For outpatients, the most popular food tracking methods include weighed diet records and surveys based on recall (either based on food frequency or meal-by-meal). The problem with both of these is the accuracy and precision of the reporting. Underreporting is particularly problematic in those with higher body mass index (BMI; Figure 1) [Nielsen BM et al. J Nutr 2009] and among adolescents. Specific disadvantages include inaccuracy due to serving size error and/or missing foods, etc, that are influenced by social desirability and memory. The advantage of these record and recall techniques is that they are capable of identifying the location, time, and patterns of food intake.
Current inpatient clinical methods that avoid serving size and memory errors include using weighed trays or a form of inventory control such as a vending machine or controlled pantry. These inpatient methods are accurate, offer good dietary control, and allow for analysis of data; however, they can also be influenced by social desirability and are conducted in a nonrepresentative, artificial environment.
Better interview methods and the use of computers have improved survey approaches to dietary research. Web-based dietary recalls such as DietDay are inexpensive, offer wide accessibility, and are superior to paper food-frequency questionnaires [Arab L et al. Am J Epidemiol 2011]. The Digital Photography of Foods Method, which uses a combination of human and computer software to identify foods consumed accurately, calculating energy and nutrient intake of adults and children in cafeterias [Martin CK et al. J Hum Nutr Dietetics 2013]. A similar approach (Remote Food Photography Method [RFPM]) uses smart phones to capture images of the food selected and leftovers. These images are then transmitted in near real-time to a server for diet analysis. RFPM can be very accurate, and it offers the advantage of reduced participant burden, eliminates of the need for participants to estimate portion size, and uses automation to improve the accuracy, efficiency and cost-effectiveness of measuring food intake (Figure 2). These newer tools also reduce analysis time, improve accuracy, can identify food patterns, and allow for nutrient analysis. Among the disadvantages are the lack of precision (a 6-day average of only 30%) and the requirement for participant cooperation in and awareness of the process that may alter eating behavior.

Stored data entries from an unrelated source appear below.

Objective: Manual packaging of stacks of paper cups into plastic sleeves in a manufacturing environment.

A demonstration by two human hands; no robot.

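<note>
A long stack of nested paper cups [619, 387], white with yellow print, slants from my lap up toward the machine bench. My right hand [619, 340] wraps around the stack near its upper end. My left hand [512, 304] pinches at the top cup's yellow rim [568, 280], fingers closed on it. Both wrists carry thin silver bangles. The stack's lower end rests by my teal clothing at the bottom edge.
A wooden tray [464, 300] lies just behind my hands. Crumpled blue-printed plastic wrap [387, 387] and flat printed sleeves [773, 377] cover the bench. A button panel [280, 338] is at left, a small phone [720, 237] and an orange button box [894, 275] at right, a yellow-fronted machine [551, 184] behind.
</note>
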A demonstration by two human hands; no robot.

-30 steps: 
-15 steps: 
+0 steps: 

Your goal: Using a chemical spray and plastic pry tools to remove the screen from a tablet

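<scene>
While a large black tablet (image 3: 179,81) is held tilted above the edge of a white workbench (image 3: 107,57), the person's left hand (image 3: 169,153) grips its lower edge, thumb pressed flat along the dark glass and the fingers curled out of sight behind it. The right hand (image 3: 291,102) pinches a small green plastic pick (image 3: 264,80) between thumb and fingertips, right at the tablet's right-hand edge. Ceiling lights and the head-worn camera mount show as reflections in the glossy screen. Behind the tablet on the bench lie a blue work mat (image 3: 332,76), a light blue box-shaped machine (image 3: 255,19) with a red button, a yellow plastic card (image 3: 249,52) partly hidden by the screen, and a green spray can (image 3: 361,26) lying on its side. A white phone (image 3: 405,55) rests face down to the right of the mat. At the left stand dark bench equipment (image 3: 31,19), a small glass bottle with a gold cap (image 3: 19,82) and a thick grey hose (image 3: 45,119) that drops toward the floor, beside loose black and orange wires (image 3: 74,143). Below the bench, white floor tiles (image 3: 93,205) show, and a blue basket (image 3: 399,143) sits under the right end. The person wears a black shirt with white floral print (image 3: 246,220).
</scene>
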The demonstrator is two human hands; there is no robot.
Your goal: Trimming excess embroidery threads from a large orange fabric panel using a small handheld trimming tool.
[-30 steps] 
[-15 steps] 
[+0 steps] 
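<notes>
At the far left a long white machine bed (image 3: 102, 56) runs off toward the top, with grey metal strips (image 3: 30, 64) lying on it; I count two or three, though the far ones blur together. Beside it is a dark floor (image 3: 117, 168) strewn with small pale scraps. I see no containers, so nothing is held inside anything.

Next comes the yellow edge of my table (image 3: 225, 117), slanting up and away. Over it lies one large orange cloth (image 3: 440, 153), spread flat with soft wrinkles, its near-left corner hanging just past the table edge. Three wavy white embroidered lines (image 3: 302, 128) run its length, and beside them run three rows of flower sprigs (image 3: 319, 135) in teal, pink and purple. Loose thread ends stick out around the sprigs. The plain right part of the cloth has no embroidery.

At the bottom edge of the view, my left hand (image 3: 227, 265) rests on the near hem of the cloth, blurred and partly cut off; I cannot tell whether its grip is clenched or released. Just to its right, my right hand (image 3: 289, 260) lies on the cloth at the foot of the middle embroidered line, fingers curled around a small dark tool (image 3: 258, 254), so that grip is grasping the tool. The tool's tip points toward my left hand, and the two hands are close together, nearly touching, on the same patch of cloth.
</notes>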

Less traditional methods of food monitoring include detecting swallowing by using a sound sensor located over laryngopharynx or by a bone-conduction microphone and detecting chewing through a below-the-ear strain sensor [Sazonov E et al. Physiol Meas 2008]. Methods relying on chewing sounds can successfully distinguish dry, wet, and soft foods [Amft O, Tröster G. Artif Intell Med 2008]. Wrist actigraphy can detect meal events, snacking, and within-meal patterns [Dong Y et al. Appl Psychophysiol Biofeedback 2012]. These less traditional devices are useful for identifying eating events, mealtime length, and food texture, but they cannot identify the actual food eaten or measure total energy.
Other experimental approaches include glucose monitoring to detect time of eating events, monitors for heart rate, respiration rate, skin temperature, oxygen saturation, and blood pressure are also available and may prove useful in the study of ambient and physiologic factors associated with eating behavior. Stable isotopes can be used to identify individuals having omnivore, lacto-ova and vegan diets, as well as sugar intake [Choy K et al. J Nutr 2013]. Dietary biomarkers for protein, fish oil, citrus fruit, and garlic can objectively assess dietary consumption without the bias of self-reported dietary intake errors, but assessments of their precision for most biomarkers are still in their infancy [Hedrick VE et al. Nutr J 2012].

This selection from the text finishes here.